◆ DESCRIPTION OF THE TASK ◆
Your answer is the lines below, exactly, from the one that contains "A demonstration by" through the one that contains "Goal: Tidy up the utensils", both included.

◆ SOURCE DATA ◆
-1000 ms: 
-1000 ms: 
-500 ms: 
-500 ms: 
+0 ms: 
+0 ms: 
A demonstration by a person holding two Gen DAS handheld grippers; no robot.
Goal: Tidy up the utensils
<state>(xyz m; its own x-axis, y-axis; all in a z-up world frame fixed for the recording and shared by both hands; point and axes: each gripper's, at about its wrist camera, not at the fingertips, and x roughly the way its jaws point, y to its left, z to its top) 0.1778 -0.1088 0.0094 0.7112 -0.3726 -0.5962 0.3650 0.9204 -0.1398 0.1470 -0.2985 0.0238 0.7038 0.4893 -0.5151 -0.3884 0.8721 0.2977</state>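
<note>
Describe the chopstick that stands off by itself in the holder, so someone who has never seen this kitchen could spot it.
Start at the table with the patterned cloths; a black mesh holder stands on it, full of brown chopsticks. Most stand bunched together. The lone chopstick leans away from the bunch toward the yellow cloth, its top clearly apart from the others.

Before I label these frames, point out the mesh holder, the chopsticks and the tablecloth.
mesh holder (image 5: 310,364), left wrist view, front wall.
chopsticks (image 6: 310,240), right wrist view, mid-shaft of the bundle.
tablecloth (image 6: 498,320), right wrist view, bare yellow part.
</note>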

◆ REPLY TO THE TASK ◆
A demonstration by a person holding two Gen DAS handheld grippers; no robot.
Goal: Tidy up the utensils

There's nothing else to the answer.